As a Ugandan-born Canadian educator and practicing Muslim, Irshan Manji is no stranger to offense, particularly because her take on Islam is one that has not been embraced by many that share in her religion. Her books, The Trouble with Islam Today and Liberty and Love have both been banned in a number of Muslim countries. But her newest book, titled Don’t Label Me moves away from religious dealings in favor of exploring possible solutions to America’s poisonous political climate. Her suggestion? Start teaching our kids not to take offense so readily.

I thought that Manji’s message was important, so I shared it on my Facebook page when I first came across it. Almost immediately I received a comment from someone that didn’t watch the video or read the caption. The person seemed to take offense at the idea that maybe we should ease off the throttle of our outrage machine, because those who earn our ire need to be told how wrong they are, and our kids need to know that’s the right thing to do.

Of course, Manji did address this in the video, but I’ll assume that some readers will also forgo the link in favor of taking offense, so I’ll transcribe her response to that concern here:

“Look, I’m not saying that we should clam up whenever we encounter intolerance or outright hate. Of course, we should stand up to it. The operative question is, how?”

In other words, outrage doesn’t have to be our programmed response to opinions or beliefs that fall somewhere outside our own scope. Manji argues that the only way we can effectively convince someone of our own position is to better understand theirs and that maybe… just maybe our hate-filled approach to political discourse does a piss-poor job of winning any converts. Here at SOFREP, where the comments sections are decidedly more civil than you’ll find in most places, these bad habits still permeate discussions about national politics all the time.

If you don’t think like me, you’re the enemy has become the modus operandi for not one, but both parties. Republicans and Democrats both work hard to portray themselves as victims of their opposition, competing over who can claim the greatest grievance and who earned the right to take the most offense. Then, each party sees those claimed grievances as justification for their own bad behavior moving forward. What-about-isms and “they started it” have come to define our national discourse — so much so that I can all but guarantee you that someone in the comments section below this article here or on social media will be so outraged by this assertion that they’ll loudly declare that all of this started because “the Democrats hate Trump!”

Here’s one of a number of statements in this piece that’s sure to offend some: Republicans are every bit as prone to taking offense and throwing a fit as are their liberal counterparts. If you know a guy that calls people “snowflakes” on Facebook, you’ve probably already seen him throw a temper tantrum or two when engaged by an opposing viewpoint. Neither party has a monopoly on emotional intelligence, just like neither party has a monopoly on corruption or dishonesty. Both parties have good folks and total assholes in their ranks. Both parties are to blame for where we are today.

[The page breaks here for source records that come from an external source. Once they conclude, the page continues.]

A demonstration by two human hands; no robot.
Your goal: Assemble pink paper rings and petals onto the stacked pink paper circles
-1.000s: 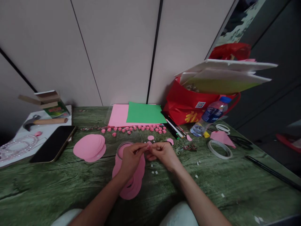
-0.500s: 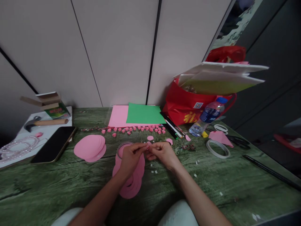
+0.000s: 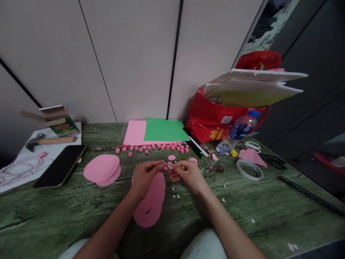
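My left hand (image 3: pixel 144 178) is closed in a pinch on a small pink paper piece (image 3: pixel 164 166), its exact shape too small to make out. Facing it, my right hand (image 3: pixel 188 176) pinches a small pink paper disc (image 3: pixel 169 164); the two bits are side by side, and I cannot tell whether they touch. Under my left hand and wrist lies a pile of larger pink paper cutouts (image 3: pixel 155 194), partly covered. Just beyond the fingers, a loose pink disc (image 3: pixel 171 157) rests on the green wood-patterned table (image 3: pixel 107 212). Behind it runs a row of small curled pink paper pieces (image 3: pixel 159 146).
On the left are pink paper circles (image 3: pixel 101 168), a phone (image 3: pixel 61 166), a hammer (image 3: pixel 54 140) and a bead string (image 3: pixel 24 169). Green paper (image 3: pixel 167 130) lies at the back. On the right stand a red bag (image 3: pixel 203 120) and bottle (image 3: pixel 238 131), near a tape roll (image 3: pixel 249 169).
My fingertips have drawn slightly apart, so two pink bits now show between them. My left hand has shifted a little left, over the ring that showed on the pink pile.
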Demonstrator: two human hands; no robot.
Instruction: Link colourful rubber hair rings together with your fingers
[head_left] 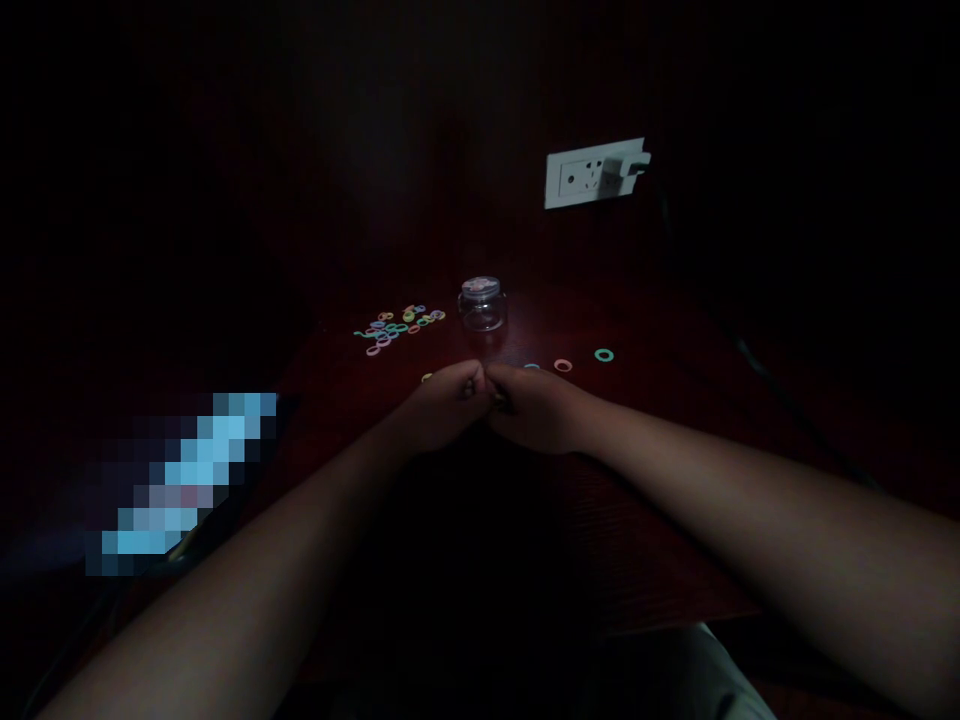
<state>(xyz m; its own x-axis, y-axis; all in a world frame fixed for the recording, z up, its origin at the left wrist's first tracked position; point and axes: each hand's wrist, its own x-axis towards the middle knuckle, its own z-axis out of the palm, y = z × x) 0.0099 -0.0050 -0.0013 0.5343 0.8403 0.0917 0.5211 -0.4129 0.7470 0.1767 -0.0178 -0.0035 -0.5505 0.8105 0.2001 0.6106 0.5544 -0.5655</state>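
Note:
My left hand [448,403] and my right hand [534,408] meet over the dark red table, fingertips together and fingers curled closed. A small pale or yellowish bit shows between them, but the fingers hide what it is. Just beyond the hands lie a green ring-shaped band [604,355], a pink band [563,366], a partly covered blue band [532,367] and a yellow band [427,378]. Farther back stands a clear lidded jar [482,305]. To its left is a loose spread of several coloured bands [396,328], which look like small hair ties.
A white wall socket [596,174] with a plug in it is at the back right. At the left, a bright pixelated screen-like object [202,475] lies near the table edge. A thin cable [795,405] runs along the right side. The surroundings are very dark.

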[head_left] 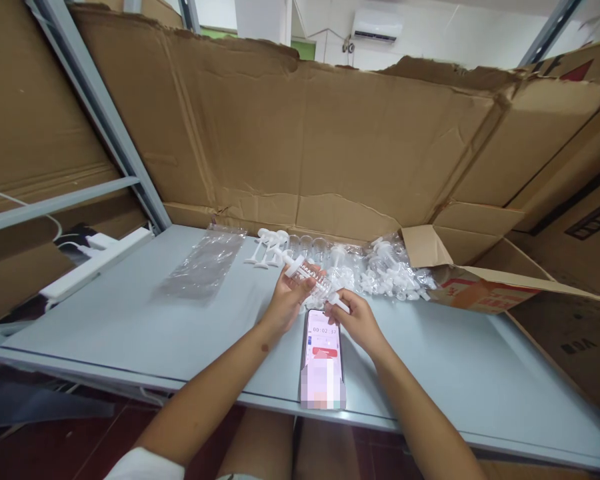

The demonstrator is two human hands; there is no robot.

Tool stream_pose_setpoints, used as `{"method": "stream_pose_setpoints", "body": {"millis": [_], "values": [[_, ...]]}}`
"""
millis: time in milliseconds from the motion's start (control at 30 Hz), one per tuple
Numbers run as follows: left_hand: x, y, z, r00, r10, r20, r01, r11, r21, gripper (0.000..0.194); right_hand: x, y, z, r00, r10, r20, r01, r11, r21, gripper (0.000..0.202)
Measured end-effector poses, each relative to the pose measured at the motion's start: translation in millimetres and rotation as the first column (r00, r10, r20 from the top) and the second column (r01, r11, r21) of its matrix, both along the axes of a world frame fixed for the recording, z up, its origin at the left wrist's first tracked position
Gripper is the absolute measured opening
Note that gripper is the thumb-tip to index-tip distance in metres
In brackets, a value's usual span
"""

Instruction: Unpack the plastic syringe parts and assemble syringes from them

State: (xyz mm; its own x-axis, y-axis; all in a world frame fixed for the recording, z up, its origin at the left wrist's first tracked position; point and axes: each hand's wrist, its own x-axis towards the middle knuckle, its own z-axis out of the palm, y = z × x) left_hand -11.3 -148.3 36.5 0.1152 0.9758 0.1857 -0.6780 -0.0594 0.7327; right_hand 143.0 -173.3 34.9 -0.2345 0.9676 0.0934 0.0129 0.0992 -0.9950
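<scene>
Clear cylinder (315, 275): centre of the frame, held tilted above the worktop (180, 323), probably so each hand reaches one end.
Left hand (285, 300): grip closed around the cylinder's body, seemingly to steady it.
Right hand (359, 322): grip pinching a white piece (341, 303) at the lower right end, likely for finer control.
Bagged white parts (383, 268): right of centre, beside the open carton (490, 295), apparently within easy reach.
Phone (324, 367): lower centre, screen up, presumably so its timer is readable.

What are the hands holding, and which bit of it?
The left hand holds a clear tube around its body; the right hand pinches a white piece at the tube's lower end. Whether they're joined, I can't tell.
</scene>
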Motion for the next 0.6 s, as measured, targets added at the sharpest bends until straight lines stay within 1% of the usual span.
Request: {"method": "stream_pose_setpoints", "body": {"millis": [33,67,100,167,200,267,333,400,467,533,600], "values": [[0.4,-0.1,-0.4,1.000,-0.005,-0.002,0.005,1.000,-0.001,0.042,-0.2,-0.3,-0.4,1.000,0.002,0.015,-0.002,1.000,0.008,0.025],[0.8,-0.3,-0.5,1.000,-0.007,-0.008,0.007,1.000,0.000,0.041,-0.1,-0.7,-0.3,0.999,0.031,0.016,-0.031,1.000,-0.004,0.029],[1.0,-0.6,-0.5,1.000,-0.004,-0.016,0.004,1.000,0.005,0.040,0.3,-1.0,0.4,0.997,0.078,-0.002,-0.078,0.996,-0.040,0.033],[1.1,-1.2,-0.1,0.999,-0.001,-0.033,0.001,1.000,0.014,0.039,1.2,-1.4,2.5,0.982,0.176,-0.069,-0.185,0.972,-0.149,0.038],[1.1,-1.5,0.1,0.999,-0.002,-0.039,0.002,1.000,0.018,0.039,1.6,-1.3,3.7,0.975,0.199,-0.100,-0.216,0.957,-0.196,0.042],[0.9,-1.8,0.3,0.999,-0.011,-0.040,0.012,1.000,0.020,0.039,1.9,-0.7,5.5,0.969,0.201,-0.142,-0.232,0.939,-0.254,0.048],[0.9,-1.8,0.1,0.999,-0.023,-0.027,0.024,1.000,0.019,0.040,1.6,-0.1,6.5,0.976,0.166,-0.141,-0.195,0.955,-0.224,0.041],[0.9,-1.5,-0.1,1.000,-0.027,-0.010,0.028,1.000,0.014,0.041,0.6,0.2,6.8,0.987,0.111,-0.117,-0.127,0.981,-0.146,0.032],[0.9,-1.3,-0.1,1.000,-0.025,-0.004,0.025,1.000,0.008,0.041,-0.6,0.0,6.5,0.995,0.065,-0.079,-0.071,0.994,-0.080,0.026],[0.8,-1.2,0.0,1.000,-0.018,-0.008,0.018,1.000,0.008,0.041,-1.8,-0.3,5.6,0.998,0.030,-0.049,-0.033,0.998,-0.048,0.028],[0.6,-1.0,0.0,1.000,-0.012,-0.017,0.013,1.000,0.012,0.041,-2.4,-0.1,4.2,0.999,0.003,-0.037,-0.004,1.000,-0.029,0.035]]}}
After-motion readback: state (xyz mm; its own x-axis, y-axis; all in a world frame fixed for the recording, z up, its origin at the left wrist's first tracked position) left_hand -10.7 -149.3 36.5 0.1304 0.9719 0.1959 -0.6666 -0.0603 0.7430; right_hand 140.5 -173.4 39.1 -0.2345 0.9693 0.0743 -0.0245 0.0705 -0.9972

This may come as a surprise to some, but heated political debate wasn’t born under the Trump administration; Neither were impeachment proceedings, partisan agendas, presidents with skeletons in their closets, or a media ripe with misinformation. If you think partisan media coverage is a new thing in America, it might surprise you to know that objectivity wasn’t even a coveted facet of journalism until the somewhat recent past.

Our discourse has always been ugly; our media outlets have always been half full of crap; and Donald Trump was not the first president to be mired in controversy. I know some will say, “but it’s never been this bad before!” about either Trump’s policies or the efforts to oppose him. But this is a nation that’s been through a civil war, two world wars, a great depression, multiple presidential assassinations, and attempts, and once had one founding father kill another founding father in a dual over how an election turned out. Yeah, guys, it’s been this bad before.

What’s different today (aside from technology) is how we view the debate. Our discourse has grown more poisonous because we now take offense as a course of action in itself. Being offended, being angry, being louder, or framing yourself, your party, or your candidate as the victim doesn’t equate to being right. Somewhere along the way, we stopped caring about that. In a grievance-based culture, we can live only in the past — citing perceived slights as reason enough to hate one another, and dying on political hills like martyrs for causes we have lost sight of in favor of the satisfaction we feel fighting strangers on the internet.

If you ask me, it’s high time we started teaching our kids to stop being so easily offended. But we can’t teach that lesson until we embrace it ourselves. Here’s our chance to start: you know how pissed off you are at me for that thing I said somewhere in this piece? I’m cool with that and you can be too. We can disagree, debate, and even argue — and I’ll still respect you in the morning.

Because until we can do that, we’re not getting anywhere.